Gavin Newsom, principal opposant à Trump, tance les Européens : “Il est temps d’avoir des principes et de se tenir grand !”

Gavin Newsom, gouverneur de Californie, et Theo Francken © BELGA PHOTO BENOIT DOPPAGNE
Baptiste Lambert

Le gouverneur de Californie, présent à Davos, est connu pour ne pas avoir sa langue en poche. Le démocrate emploie la manière forte face à un Trump qu’il juge “faible”. Ses tarifs ? “De la folie”. Son intention de prendre le Groenland ? “C’est massivement rejeté aux États-Unis.” Il appelle les Européens à se réveiller et à “porter un coup à la figure” du locataire de la Maison Blanche.

Gavin Newsom n’a pas mâché ses mots. En marge du Forum économique mondial de Davos, le gouverneur de Californie s’est posé en contrepoint direct de Donald Trump. Le démocrate, souvent cité parmi les figures présidentiables pour 2028, cible ce qu’il considère comme le cœur de la méthode trumpienne : exploiter toute faiblesse perçue.

« Donald Trump se nourrit de la faiblesse, point final », tranche-t-il devant plusieurs médias européens. À ses yeux, toute tentative d’apaisement, même tactique, est immédiatement interprétée comme un signal de recul. Et donc comme une invitation à aller plus loin.

Le message vise clairement les capitales européennes, accusées de multiplier les signaux contradictoires : indignation publique, concessions en coulisses. Une stratégie que Newsom juge contre-productive face à un président américain qu’il décrit comme gouverné par le rapport de force.
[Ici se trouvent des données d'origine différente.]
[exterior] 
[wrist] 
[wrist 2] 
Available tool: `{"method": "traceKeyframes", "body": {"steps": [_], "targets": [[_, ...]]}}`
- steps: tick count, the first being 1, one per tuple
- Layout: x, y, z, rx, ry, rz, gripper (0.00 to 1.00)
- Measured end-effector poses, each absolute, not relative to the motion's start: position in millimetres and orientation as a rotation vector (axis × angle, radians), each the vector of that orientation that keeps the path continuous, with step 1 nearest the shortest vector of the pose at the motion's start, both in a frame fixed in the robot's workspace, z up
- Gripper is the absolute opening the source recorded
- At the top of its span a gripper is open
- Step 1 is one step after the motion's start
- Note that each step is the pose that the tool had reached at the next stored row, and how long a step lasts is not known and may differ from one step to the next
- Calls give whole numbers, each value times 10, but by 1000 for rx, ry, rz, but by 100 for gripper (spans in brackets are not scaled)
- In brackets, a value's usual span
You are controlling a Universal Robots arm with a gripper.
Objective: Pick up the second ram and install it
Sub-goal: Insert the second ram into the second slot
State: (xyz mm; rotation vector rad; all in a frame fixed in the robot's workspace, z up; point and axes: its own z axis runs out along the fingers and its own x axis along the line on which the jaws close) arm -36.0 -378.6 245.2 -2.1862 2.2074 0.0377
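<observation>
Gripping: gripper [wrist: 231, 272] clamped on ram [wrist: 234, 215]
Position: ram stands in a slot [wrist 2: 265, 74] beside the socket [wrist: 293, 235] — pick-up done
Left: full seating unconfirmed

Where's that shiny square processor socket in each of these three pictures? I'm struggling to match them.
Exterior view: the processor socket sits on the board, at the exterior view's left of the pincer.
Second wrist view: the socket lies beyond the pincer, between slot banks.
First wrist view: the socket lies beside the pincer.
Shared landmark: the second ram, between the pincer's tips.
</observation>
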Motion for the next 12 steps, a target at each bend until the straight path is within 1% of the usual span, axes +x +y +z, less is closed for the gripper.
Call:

Tarifs, Groenland : « De la folie »

Sur le fond, Gavin Newsom démonte plusieurs piliers de l’agenda trumpien. Les menaces de droits de douane à 200 % sur les vins et spiritueux européens ? « De la folie », estime-t-il, rappelant que ces mesures frapperaient d’abord les consommateurs américains et nourriraient l’inflation.
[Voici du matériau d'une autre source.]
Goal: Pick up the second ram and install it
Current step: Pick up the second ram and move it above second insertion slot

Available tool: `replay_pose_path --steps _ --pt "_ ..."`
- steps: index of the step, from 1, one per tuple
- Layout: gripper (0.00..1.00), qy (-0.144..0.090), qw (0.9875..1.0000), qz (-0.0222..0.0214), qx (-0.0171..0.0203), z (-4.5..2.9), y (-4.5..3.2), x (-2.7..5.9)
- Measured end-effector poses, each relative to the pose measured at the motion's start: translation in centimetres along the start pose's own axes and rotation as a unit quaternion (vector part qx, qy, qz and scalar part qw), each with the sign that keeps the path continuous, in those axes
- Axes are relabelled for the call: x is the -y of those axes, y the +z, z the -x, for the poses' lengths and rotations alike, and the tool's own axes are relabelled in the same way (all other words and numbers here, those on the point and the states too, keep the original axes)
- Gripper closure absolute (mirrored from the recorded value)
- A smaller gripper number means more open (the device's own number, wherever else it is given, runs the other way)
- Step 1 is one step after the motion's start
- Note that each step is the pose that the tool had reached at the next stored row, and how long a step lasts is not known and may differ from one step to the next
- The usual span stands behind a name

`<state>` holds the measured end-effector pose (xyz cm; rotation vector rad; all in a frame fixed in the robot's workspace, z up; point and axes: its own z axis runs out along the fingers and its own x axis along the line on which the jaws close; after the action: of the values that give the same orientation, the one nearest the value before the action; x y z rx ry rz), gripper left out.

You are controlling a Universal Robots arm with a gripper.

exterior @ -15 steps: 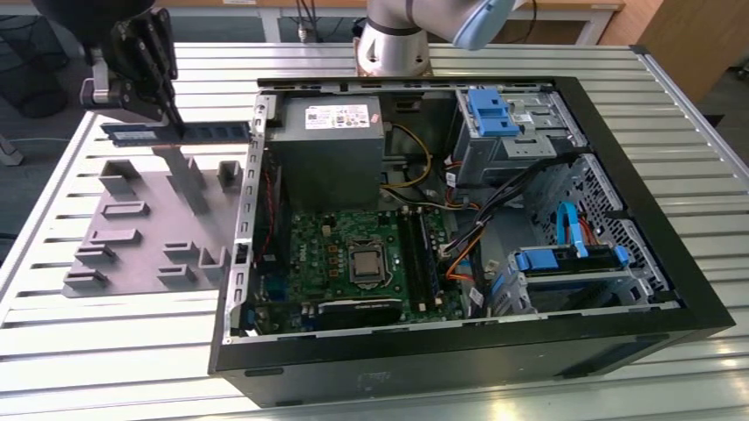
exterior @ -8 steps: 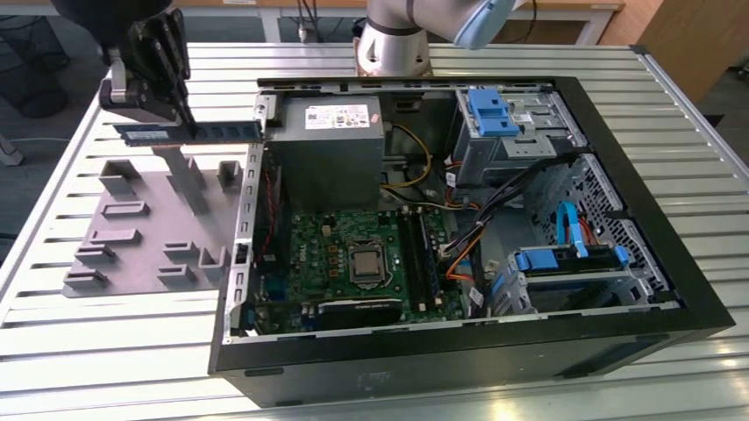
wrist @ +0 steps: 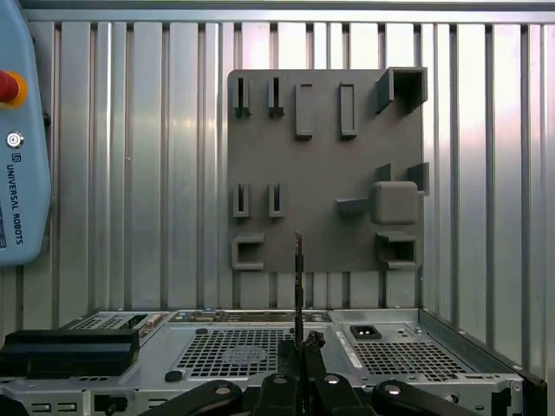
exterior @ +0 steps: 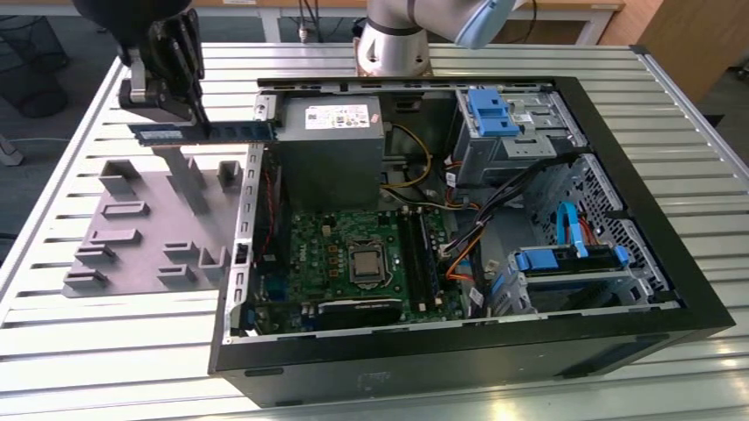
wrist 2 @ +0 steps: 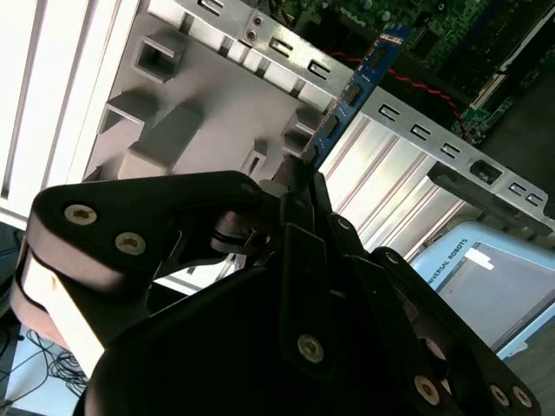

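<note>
Ram (exterior: 240, 131) held off the table (exterior: 105, 351) by the gripper (exterior: 199, 126), with the jaws closed tight on it. It is carried level above the grey fixture (exterior: 140, 228), clear of it, with one end near the case (exterior: 468, 368) wall. It is seen edge-on in the first wrist view (wrist: 297, 277).
</note>
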<state>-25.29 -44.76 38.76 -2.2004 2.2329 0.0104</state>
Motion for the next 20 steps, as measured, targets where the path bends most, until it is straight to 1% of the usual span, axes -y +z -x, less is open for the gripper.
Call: replay_pose_path --steps 12,20 --pt "0.86 0.0 1.0 0.0 0.0 0.03 0.01 1.86" --pt "0.86 0.0 1.0 0.0 0.0 0.05 0.01 3.37"
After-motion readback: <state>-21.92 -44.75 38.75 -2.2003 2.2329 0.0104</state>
Même sévérité sur le dossier du Groenland. L’idée de s’emparer de ce territoire autonome danois, au nom de la sécurité nationale, est qualifiée d’« absurde ». Newsom insiste : « C’est massivement rejeté aux États-Unis. Ce n’est pas une lubie populaire, c’est une escalade politique. »

Selon lui, Trump teste méthodiquement les lignes rouges de ses alliés. Il menace, observe les réactions, ajuste. Un jeu dangereux pour la relation transatlantique, mais aussi pour la crédibilité européenne.

« Frappez-le à la figure »

La formule a fait le tour des couloirs de Davos. Gavin Newsom appelle l’Union européenne à « porter un coup à la figure » de Donald Trump – politiquement et économiquement s’entend. L’idée n’est pas militaire, mais stratégique : répondre avec la même intensité, sans faux-semblants.

« Il recule quand on lui tient tête », affirme-t-il. Traduction : utiliser les outils dont dispose l’UE, notamment commerciaux et réglementaires. Tarifs ciblés, instrument anti-coercition, pression coordonnée. Parler d’une seule voix. Et agir.

Ce discours fait écho aux positions plus fermes exprimées à Davos par plusieurs dirigeants européens, dont Emmanuel Macron ou le Premier ministre Bart De Wever, qui évoquent désormais ouvertement des lignes rouges et des mesures de rétorsion.

Un message pour l’Europe… et pour 2028

Gavin Newsom ne s’en cache pas : la séquence actuelle est, selon lui, temporaire. « Ils ont encore trois ans. Après, c’est fini », glisse-t-il, convaincu que le trumpisme atteindra ses limites politiques, voire électorales, dès les prochaines échéances américaines.

Mais à une condition : que les alliés des États-Unis cessent toute complaisance. Le gouverneur californien parle autant aux Européens qu’à l’opinion américaine. Il se pose en incarnation d’une autre Amérique : multilatérale, prévisible, attachée aux alliances – mais ferme face aux démonstrations de force.

Derrière la charge contre Trump, le message est clair : la faiblesse coûte cher. En diplomatie comme en économie. Et l’Europe, prévient-il, a les moyens de se tenir “droite et forte”. Encore faut-il décider de s’en servir.